Of the 13 cases of retinal detachment, 6 patients had some improvement in visual acuity (cases 9, 11, 15, 18, 19, and 20), 5 showed no appreciable change (cases 10, 12, 14, 21, and 22), and 2 had some decline in final visual acuity (cases 16 and 17). Anatomical success could not be achieved in 4 patients despite aggressive surgical intervention. Of the 6 patients who showed some visual improvement, 4 had some other vitreous opacity that was simultaneously cleared at the time of detachment repair; 2 with vitreous hemorrhage (cases 11 and 15) and 1 each with uveitis (case 18) and retro-KPro membrane (case 20). Of the remaining 7 patients who saw either no improvement or a decline in vision, 3 patients demonstrated extensive proliferative vitreoretinopathy(cases 16, 17, and 21). In all but 4 patients (cases 14, 19, 20, and 21), the retina was successfully anatomically reattached postoperatively. The 4 patients who were determined to be inoperable were secondary to proliferative vitreoretinopathy and chronic scarring.

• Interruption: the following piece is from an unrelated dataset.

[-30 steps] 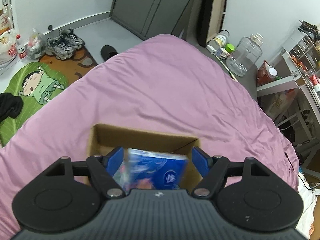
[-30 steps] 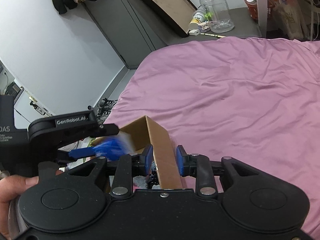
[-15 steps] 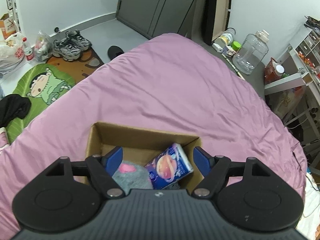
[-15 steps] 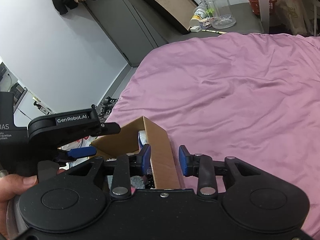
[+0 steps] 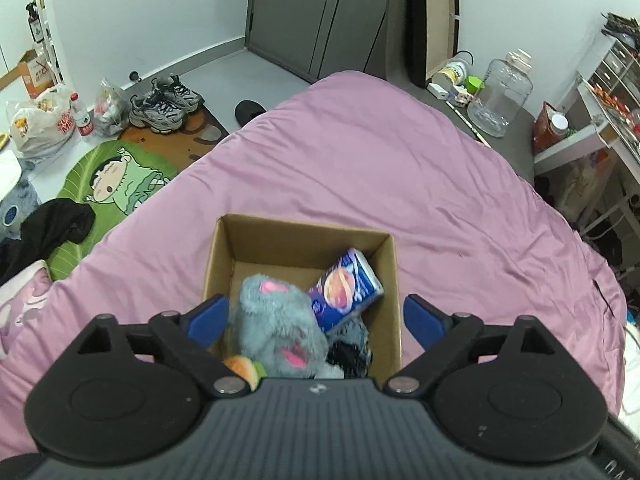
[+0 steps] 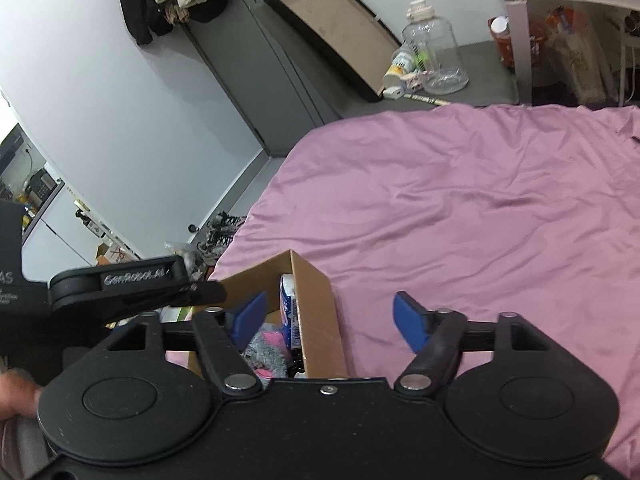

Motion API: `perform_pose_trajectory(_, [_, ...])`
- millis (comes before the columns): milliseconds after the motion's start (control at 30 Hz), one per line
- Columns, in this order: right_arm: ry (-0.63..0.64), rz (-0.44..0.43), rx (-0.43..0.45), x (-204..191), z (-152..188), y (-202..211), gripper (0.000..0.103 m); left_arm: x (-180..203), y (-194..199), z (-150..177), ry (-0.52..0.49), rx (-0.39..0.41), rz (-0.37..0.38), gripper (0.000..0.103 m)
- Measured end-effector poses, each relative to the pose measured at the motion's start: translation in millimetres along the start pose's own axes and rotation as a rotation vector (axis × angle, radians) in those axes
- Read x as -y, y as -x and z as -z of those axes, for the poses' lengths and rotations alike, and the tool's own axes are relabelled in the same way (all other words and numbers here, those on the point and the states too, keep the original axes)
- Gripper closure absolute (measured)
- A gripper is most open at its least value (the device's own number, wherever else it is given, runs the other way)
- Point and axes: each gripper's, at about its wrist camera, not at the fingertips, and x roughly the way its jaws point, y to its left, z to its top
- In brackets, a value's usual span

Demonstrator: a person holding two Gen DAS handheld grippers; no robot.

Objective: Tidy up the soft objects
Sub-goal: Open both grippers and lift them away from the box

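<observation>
Cardboard, brown and open-topped, the box (image 5: 298,240) sits on the pink bed (image 5: 400,184) and serves as the landmark. Inside it lie a grey plush (image 5: 276,324) with pink patches, a blue pack (image 5: 346,288) leaning against the box's right wall, a dark item at the near right corner and an orange-green toy (image 5: 242,366) at the near left. The left claw (image 5: 316,316) hovers above the box, its jaws having just been opening, nothing between them. The right claw (image 6: 326,320) straddles the box's right wall with jaws just opened, pads clear of the cardboard.
</observation>
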Motion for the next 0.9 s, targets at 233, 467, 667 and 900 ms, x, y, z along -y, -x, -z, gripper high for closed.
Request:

In all 5 cases of isolated vitreous opacity (cases 5 through 8 and 13), the media was effectively cleared with a PPV approach. Three of these patients enjoyed improvement of visual acuity of at least 3 Snellen lines (cases 5 through 7). One patient (case 8) had a chronic wound leak around the KPro stem that progressed to device extrusion. One patient with chronic uveitis(case 13) developed a retinal detachment postoperatively.

Four cases of transeyelid vitrectomy were performed (cases 3, 18, 19, and 22). In all 4 cases anatomical success was achieved and vision improved in 3 of these patients (cases 3, 18, and 19), with patient 3 enjoying dramatic improvement from hand motions to 20/20 visual acuity after removal of a thick fibrovascular retro-KPro membrane. No surgical complications were seen in any of these patients that could be associated with the transeyelid approach.

In summary, in all 22 cases of vitreoretinal surgery performed for posterior segment complications in KPro eyes, no special surgical complications were induced by these modified techniques. No cases of uncontrolled vitreous hemorrhage, retinal detachment, giant retinal tears, choroidal detachment, endophthalmitis, or KPro device damage were noted in any of the aforementioned cases.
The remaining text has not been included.